La respuesta más sencilla sería que no, porque ahí está la ley para igualarnos, sin distinción por razón de origen. Pero Rushdie va más allá y pone ejemplos concretos para sostener que estamos comprometiendo nuestros valores, unas veces por corrección política y otras simplemente por miedo. Cuando la revista Charlie Hebdo recibió el premio a la libertad de prensa de la organización Pen, el pasado mes de mayo, más de 200 escritores estadounidenses firmaron un manifiesto oponiéndose a la concesión del galardón y acusaron a la publicación de generar sentimientos anti islámicos. ¿Cómo es posible que intelectuales del país que mejor representa la libertad de expresión censuren una publicación cuyos empleados fueron masacrados por ejercerla? Los firmantes estaban sosteniendo, sin decirlo, que a la hora de aplicar ciertos derechos básicos y aceptados por todos, era necesario hacer una excepción para no herir los sentimientos de un grupo concreto. Es una renuncia inaceptable, te guste o no el contenido de Charlie Hebdo.
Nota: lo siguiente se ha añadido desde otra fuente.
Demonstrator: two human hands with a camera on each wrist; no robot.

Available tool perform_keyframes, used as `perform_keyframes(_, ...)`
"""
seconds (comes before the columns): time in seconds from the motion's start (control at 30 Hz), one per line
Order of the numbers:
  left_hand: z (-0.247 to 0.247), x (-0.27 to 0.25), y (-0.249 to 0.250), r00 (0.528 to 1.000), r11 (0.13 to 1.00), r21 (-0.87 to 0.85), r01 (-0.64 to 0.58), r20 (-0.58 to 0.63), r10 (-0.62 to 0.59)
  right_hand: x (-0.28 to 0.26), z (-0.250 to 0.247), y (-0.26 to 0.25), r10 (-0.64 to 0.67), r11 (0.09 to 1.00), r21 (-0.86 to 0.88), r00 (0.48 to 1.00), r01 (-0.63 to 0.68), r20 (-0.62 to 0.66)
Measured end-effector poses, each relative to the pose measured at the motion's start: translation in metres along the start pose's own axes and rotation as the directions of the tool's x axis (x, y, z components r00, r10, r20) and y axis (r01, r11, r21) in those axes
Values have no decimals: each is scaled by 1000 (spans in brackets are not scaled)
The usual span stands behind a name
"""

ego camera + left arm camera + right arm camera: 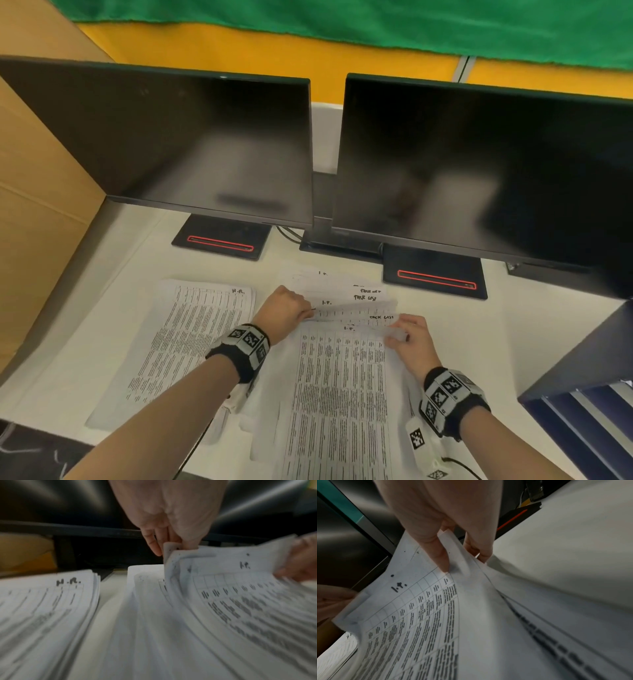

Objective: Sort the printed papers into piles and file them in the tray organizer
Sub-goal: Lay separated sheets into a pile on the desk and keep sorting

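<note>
A printed sheet marked "I.T." (342, 370) lies on top of the middle stack, with both its top corners lifted. My left hand (291, 308) pinches its top left corner (178, 553). My right hand (407, 334) pinches the top right corner (452, 555) between thumb and fingers. Beneath it, fanned sheets (346, 294) carry handwritten headings. A separate pile marked "H.R." (185, 339) lies to the left (51, 601). The dark blue tray organizer (589, 407) stands at the right edge of the desk.
Two dark monitors (191, 144) (479, 171) stand behind the papers, their black bases with red stripes (221, 241) (435, 279) on the white desk (102, 308). A cardboard wall (37, 192) closes off the left side.
</note>
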State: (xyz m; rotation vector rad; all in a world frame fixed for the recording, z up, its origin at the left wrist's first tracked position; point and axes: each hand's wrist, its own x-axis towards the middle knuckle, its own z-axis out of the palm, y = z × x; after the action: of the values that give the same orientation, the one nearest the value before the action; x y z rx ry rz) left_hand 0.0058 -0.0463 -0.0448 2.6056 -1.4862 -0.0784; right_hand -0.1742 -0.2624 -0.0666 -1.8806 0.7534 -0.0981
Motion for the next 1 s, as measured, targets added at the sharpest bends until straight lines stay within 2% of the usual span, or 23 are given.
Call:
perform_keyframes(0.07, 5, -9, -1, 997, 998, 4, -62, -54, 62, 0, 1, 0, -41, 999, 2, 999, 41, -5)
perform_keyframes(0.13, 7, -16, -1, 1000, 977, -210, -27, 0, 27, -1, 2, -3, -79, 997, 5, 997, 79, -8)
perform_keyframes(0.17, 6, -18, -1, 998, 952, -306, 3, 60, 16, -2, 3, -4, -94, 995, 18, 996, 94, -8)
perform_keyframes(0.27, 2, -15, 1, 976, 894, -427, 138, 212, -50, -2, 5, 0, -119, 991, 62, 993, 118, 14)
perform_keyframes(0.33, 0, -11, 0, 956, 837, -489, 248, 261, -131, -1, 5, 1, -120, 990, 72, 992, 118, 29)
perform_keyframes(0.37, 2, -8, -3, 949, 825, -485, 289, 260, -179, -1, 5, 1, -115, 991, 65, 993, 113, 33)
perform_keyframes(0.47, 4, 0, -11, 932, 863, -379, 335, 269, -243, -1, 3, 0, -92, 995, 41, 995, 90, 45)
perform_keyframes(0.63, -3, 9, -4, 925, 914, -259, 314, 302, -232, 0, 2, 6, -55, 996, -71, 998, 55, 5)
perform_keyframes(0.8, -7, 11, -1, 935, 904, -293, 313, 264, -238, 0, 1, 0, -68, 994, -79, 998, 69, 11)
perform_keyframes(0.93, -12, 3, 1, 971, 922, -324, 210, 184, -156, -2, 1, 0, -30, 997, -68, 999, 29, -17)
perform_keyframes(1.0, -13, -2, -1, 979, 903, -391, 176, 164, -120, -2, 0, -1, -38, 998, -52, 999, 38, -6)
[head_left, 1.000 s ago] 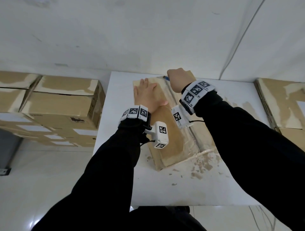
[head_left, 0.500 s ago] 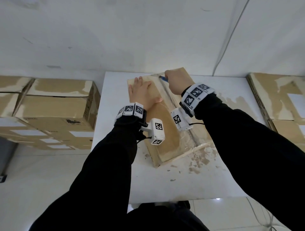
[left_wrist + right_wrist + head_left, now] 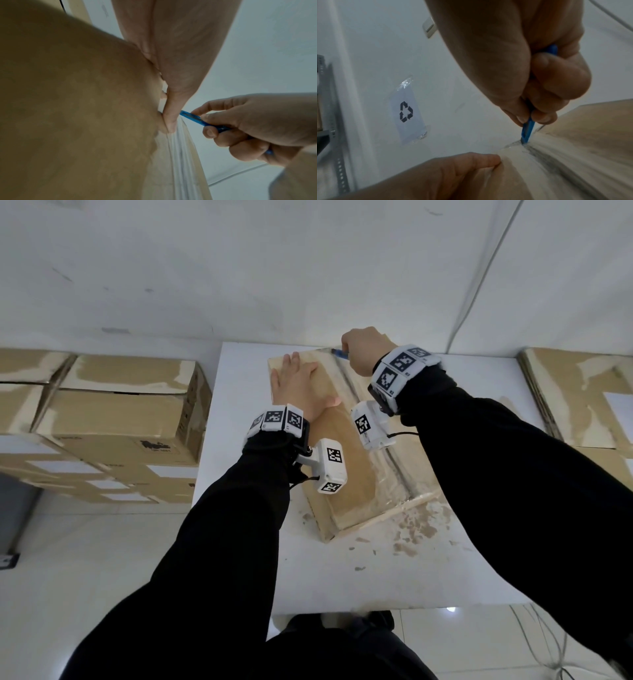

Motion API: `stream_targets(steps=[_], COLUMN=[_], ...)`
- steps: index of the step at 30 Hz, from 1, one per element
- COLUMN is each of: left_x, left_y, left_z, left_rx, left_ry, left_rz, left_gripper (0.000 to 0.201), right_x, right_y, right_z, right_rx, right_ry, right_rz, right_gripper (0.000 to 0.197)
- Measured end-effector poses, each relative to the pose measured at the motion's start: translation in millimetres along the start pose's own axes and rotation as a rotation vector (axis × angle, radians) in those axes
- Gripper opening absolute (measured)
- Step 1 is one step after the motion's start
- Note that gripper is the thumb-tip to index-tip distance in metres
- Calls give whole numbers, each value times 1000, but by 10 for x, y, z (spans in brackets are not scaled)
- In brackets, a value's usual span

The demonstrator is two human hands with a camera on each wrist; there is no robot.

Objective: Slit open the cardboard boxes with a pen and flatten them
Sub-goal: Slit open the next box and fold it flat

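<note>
A brown cardboard box (image 3: 349,470) lies on the white table (image 3: 342,577), its top seam covered by clear tape (image 3: 373,440). My left hand (image 3: 296,386) rests flat on the box's left flap, fingers straight, also seen as the left hand (image 3: 171,67). My right hand (image 3: 364,349) grips a blue pen (image 3: 340,354) in a fist at the far end of the seam. The pen (image 3: 528,132) has its tip dug into the tape at the box's far edge. From the left wrist, the pen (image 3: 195,119) sticks out of the right hand (image 3: 248,121).
Taped cardboard boxes (image 3: 113,419) are stacked left of the table. Flattened cardboard (image 3: 582,398) lies at the right. Torn paper scraps (image 3: 411,529) dot the table near the box's front corner. A white wall with a recycling sign (image 3: 406,112) stands behind. Cables (image 3: 541,642) hang at the right.
The right hand has shifted slightly with the pen at the seam's far end. The left hand stays flat on the box. The head view has drifted a little.
</note>
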State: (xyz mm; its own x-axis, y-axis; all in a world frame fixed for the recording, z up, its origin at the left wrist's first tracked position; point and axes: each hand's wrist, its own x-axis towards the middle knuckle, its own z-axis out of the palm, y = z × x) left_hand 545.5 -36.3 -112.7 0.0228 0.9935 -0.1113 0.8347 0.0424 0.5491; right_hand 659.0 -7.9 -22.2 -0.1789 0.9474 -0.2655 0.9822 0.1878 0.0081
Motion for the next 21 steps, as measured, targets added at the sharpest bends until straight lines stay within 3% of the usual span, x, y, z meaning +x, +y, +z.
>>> stream_targets(steps=[12, 21], left_x=[3, 28], left_y=[7, -22], left_z=[1, 21], left_rx=[-2, 3], left_ry=[-1, -10], left_rz=[2, 3], left_gripper=[75, 78], right_x=[-87, -466], right_y=[-34, 152], right_z=[35, 198], right_rx=[-71, -23], right_ry=[-17, -42], right_rz=[-37, -47], right_gripper=[29, 31])
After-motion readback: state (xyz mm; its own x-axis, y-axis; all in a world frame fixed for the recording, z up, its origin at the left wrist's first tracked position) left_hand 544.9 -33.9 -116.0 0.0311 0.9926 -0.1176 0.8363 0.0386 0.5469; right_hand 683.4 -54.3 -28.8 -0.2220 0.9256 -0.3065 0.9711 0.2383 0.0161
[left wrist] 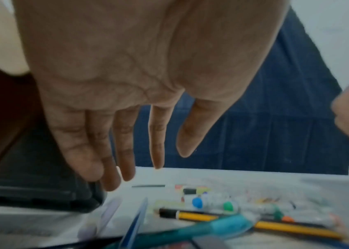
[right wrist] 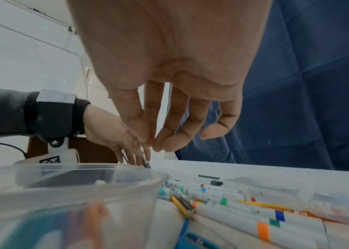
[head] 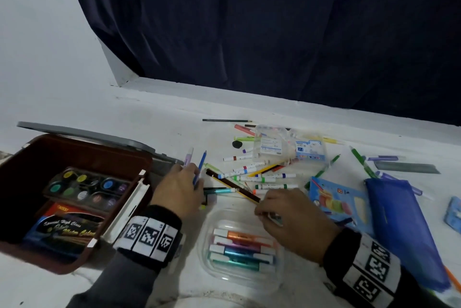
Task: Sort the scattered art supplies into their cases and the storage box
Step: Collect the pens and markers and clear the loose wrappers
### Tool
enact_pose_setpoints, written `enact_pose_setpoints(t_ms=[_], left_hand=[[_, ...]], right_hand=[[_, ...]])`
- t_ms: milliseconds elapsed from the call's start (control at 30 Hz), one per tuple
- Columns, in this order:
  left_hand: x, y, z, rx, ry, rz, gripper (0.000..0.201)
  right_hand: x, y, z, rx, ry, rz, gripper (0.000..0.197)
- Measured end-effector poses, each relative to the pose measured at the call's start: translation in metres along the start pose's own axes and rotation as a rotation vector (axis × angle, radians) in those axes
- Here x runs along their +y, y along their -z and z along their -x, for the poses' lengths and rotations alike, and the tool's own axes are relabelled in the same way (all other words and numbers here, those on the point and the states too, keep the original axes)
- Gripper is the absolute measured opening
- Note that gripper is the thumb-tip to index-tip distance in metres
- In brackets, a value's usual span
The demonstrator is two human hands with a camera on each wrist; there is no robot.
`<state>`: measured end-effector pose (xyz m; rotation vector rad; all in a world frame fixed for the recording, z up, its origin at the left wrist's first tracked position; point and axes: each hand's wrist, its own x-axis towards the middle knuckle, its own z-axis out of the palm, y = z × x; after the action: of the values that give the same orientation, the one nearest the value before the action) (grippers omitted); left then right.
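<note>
My left hand (head: 192, 170) hovers with straight fingers over a lilac pen (head: 188, 156) and a blue pencil (head: 200, 168) lying beside the open brown storage box (head: 74, 148). The left wrist view shows that hand (left wrist: 156, 165) holding nothing, with the blue pencil (left wrist: 136, 224) and a teal pen (left wrist: 201, 230) below it. My right hand (head: 259, 208) pinches the near end of a brown pencil (head: 232, 185), which points toward the left hand. In the right wrist view its thumb and fingertips (right wrist: 152, 144) meet. A clear case (head: 207, 233) below holds several metallic markers.
A paint palette (head: 87, 188) and a watercolour pack lie in the box. White markers (head: 262, 179) and pencils are piled mid-table. Behind stands a clear marker case (head: 272, 143); to the right are a pencil box (head: 336, 203), a blue pouch (head: 399, 220) and a grey ruler (head: 406, 167).
</note>
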<state>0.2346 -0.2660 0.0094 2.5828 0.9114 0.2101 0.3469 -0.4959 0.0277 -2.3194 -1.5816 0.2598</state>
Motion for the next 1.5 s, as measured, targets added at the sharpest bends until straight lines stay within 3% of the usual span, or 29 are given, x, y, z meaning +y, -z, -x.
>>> enact_pose_setpoints(t_ms=[200,400,633,767,967,1100,1200,1267,1433,1500], left_hand=[[0.007,-0.014,-0.024,-0.174,0.186,-0.145,0.029],[0.000,-0.019,-0.039,-0.213,0.239,-0.300,0.033],[-0.012,-0.032,-0.042,-0.117,0.187,-0.192,0.042],[-0.015,-0.031,-0.039,-0.041,0.166,-0.132,0.022],[-0.008,-0.019,-0.030,0.141,-0.036,-0.053,0.012],[0.004,-0.007,-0.022,0.245,-0.141,0.024,0.026],[0.015,0.002,-0.017,0.350,-0.212,0.077,0.028],[0.025,0.010,-0.013,0.406,-0.282,0.125,0.027],[0.041,0.030,0.006,0.525,-0.319,0.320,0.017],[0.046,0.036,0.015,0.538,-0.295,0.475,0.014]], right_hand=[[0.029,0.016,-0.039,0.021,0.007,0.025,0.022],[0.068,0.026,-0.101,0.022,-0.053,0.082,0.020],[0.089,0.026,-0.178,-0.079,-0.058,0.237,0.029],[0.092,0.022,-0.210,-0.204,-0.074,0.358,0.024],[0.092,0.011,-0.239,-0.306,-0.152,0.475,0.016],[0.087,0.009,-0.240,-0.313,-0.134,0.563,0.020],[0.088,0.007,-0.233,-0.224,-0.055,0.513,0.025],[0.088,0.011,-0.225,-0.073,0.017,0.421,0.021],[0.068,0.045,-0.188,0.437,0.055,-0.295,0.007],[0.054,0.061,-0.164,0.513,-0.022,-0.504,0.010]])
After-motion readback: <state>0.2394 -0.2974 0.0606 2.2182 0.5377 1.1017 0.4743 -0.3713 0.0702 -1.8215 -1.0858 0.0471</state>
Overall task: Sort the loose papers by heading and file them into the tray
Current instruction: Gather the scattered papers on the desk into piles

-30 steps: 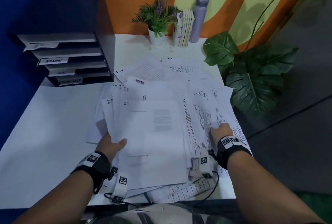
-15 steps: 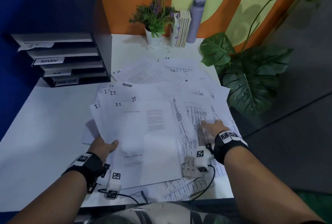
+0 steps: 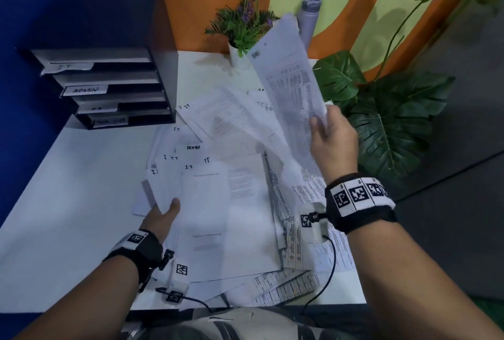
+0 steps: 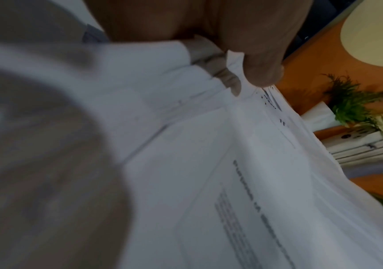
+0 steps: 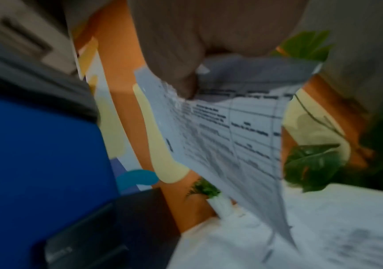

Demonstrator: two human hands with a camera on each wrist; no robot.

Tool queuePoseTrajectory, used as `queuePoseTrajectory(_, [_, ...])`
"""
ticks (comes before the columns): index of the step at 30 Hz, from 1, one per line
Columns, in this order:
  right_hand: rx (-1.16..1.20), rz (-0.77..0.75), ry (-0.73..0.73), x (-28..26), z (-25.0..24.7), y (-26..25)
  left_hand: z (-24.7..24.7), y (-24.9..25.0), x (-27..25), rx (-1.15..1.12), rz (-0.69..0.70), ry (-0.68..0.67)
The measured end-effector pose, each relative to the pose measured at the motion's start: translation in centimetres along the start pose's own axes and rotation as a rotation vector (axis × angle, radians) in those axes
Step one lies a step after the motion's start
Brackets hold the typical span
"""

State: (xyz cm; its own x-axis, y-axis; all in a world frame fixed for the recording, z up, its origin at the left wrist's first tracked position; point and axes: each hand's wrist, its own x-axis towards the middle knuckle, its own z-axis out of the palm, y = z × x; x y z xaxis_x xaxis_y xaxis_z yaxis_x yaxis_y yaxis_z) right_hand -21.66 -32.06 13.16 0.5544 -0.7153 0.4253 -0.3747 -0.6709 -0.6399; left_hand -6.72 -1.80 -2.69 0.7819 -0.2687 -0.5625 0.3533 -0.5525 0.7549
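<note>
Loose white papers (image 3: pixel 240 146) lie spread over the white desk, several headed "IT" and one "ADMIN". My left hand (image 3: pixel 163 214) grips the left edge of a fanned stack of IT sheets (image 3: pixel 218 211), thumb on top; the left wrist view shows the thumb (image 4: pixel 261 72) pressed on that stack (image 4: pixel 208 163). My right hand (image 3: pixel 327 132) pinches the lower edge of a printed table sheet (image 3: pixel 289 72) and holds it up above the pile; the right wrist view shows this sheet (image 5: pixel 229 138) hanging from my fingers (image 5: pixel 176 72). The black filing tray (image 3: pixel 109 67) with labelled shelves stands at the back left.
A small potted plant (image 3: pixel 242 29), a grey bottle (image 3: pixel 309 12) and upright books, mostly hidden by the lifted sheet, stand at the desk's back edge. A large leafy plant (image 3: pixel 381 119) crowds the right side. Bare desk (image 3: pixel 68 189) lies left of the papers.
My right hand, which lay on the papers at the right, has picked up a table sheet and raised it above the pile. My left hand still holds the IT stack.
</note>
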Motion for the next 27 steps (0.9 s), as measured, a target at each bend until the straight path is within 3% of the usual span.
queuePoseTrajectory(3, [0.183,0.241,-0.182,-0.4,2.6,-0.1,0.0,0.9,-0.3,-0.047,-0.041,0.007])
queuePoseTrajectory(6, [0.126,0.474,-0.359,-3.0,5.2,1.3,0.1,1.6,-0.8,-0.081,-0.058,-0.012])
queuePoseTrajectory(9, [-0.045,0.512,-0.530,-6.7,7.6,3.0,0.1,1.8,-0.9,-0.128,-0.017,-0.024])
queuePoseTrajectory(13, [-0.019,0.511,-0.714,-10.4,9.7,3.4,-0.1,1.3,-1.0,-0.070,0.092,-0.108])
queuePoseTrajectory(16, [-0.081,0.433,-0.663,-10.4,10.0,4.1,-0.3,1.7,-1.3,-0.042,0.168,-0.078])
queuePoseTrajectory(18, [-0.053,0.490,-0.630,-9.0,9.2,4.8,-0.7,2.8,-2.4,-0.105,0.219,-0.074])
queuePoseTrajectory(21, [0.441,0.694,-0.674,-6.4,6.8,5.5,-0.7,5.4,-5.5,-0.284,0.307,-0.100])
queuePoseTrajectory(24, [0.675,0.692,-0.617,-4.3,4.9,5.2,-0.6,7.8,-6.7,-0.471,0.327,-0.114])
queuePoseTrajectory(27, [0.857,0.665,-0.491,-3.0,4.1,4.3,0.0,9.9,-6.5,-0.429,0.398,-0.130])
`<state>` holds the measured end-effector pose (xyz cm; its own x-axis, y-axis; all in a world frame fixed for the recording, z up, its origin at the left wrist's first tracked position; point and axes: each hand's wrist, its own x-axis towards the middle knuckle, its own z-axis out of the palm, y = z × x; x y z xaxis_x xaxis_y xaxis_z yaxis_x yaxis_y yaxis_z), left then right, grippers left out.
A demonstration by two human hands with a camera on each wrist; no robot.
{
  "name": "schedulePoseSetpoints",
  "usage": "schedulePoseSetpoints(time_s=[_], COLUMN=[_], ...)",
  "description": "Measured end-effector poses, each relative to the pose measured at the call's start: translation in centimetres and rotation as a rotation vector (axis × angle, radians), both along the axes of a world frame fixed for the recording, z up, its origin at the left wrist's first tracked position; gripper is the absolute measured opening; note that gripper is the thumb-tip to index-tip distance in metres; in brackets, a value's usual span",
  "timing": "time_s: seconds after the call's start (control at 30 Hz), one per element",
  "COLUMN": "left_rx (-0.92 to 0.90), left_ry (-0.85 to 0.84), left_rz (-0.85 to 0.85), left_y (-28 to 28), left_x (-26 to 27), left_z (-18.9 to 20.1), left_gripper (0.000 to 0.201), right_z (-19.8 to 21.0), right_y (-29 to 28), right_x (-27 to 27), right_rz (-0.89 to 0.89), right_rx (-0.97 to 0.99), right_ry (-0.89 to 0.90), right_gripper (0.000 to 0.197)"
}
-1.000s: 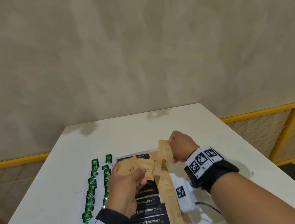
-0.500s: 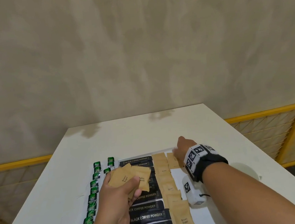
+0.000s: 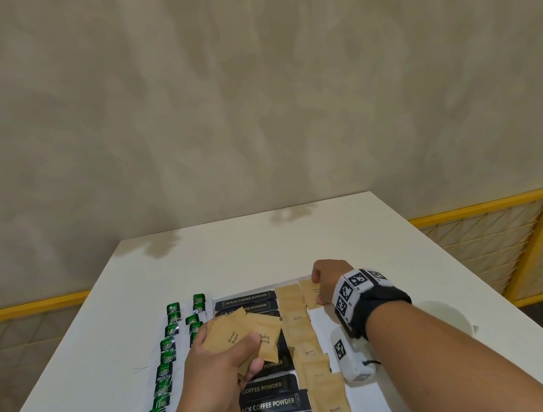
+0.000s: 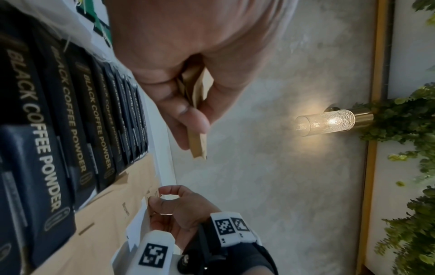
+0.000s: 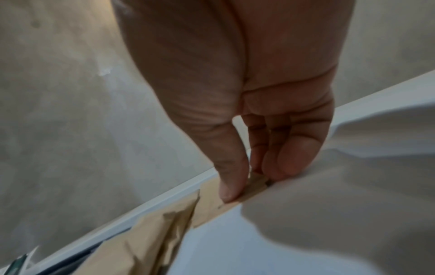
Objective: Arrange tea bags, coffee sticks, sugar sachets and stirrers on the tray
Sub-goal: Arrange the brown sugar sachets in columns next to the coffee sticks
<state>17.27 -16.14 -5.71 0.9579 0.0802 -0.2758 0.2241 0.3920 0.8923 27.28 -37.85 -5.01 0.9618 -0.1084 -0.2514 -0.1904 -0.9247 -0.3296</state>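
Head view looks down over the worktop; both wrist views sit close along the fingers, sharing the sugar sachets

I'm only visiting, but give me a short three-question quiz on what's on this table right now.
1. True or false: the left hand holds brown sugar sachets.
2. What is printed on the dark sticks?
3. The right hand touches: A) a green tea bag B) a sugar sachet at the tray's far end C) a stirrer

Key: 1 true; 2 BLACK COFFEE POWDER; 3 B
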Motion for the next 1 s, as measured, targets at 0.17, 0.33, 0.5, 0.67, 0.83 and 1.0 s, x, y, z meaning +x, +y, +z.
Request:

Quizá porque uno ha cubierto la guerra desde la posición privilegiada de quien podía abandonarla en el momento que quisiera, dejando atrás a los timorenses, cachemires o pakistaníes que la sufrían, me cuesta entender a quienes piden que Europa dé la espalda a los refugiados que huyen del terrorismo islámico, las decapitaciones y los bombardeos diarios. Quizá porque he visto de cerca la indignidad de la miseria, dejándola atrás con la facilidad con la que uno se sube a un avión, entiendo qué lleva a un padre de familia a jugarse la vida en el mar para tratar de dar oportunidades a los suyos. Pero la acogida no puede ser una simple concesión de derechos a los que llegan y debe ir acompañada de obligaciones. Por eso es fácil estar de acuerdo con Angela Merkel, líder del país que más generosidad ha mostrado con los refugiados, cuando en mitad del escándalo de Colonia, en lugar de sumarse al carro fácil de quienes aprovechan para extender la mancha sobre todos los que llegan, advierte que tampoco se puede aceptar sin más «a quienes no están dispuestos a respetar el país que les acoge». Los primeros beneficiados al hacer esa distinción, que Alemania quiere ahora convertir en ley, serán quienes sí lo respeten.

David Jiménez, director de El Mundo.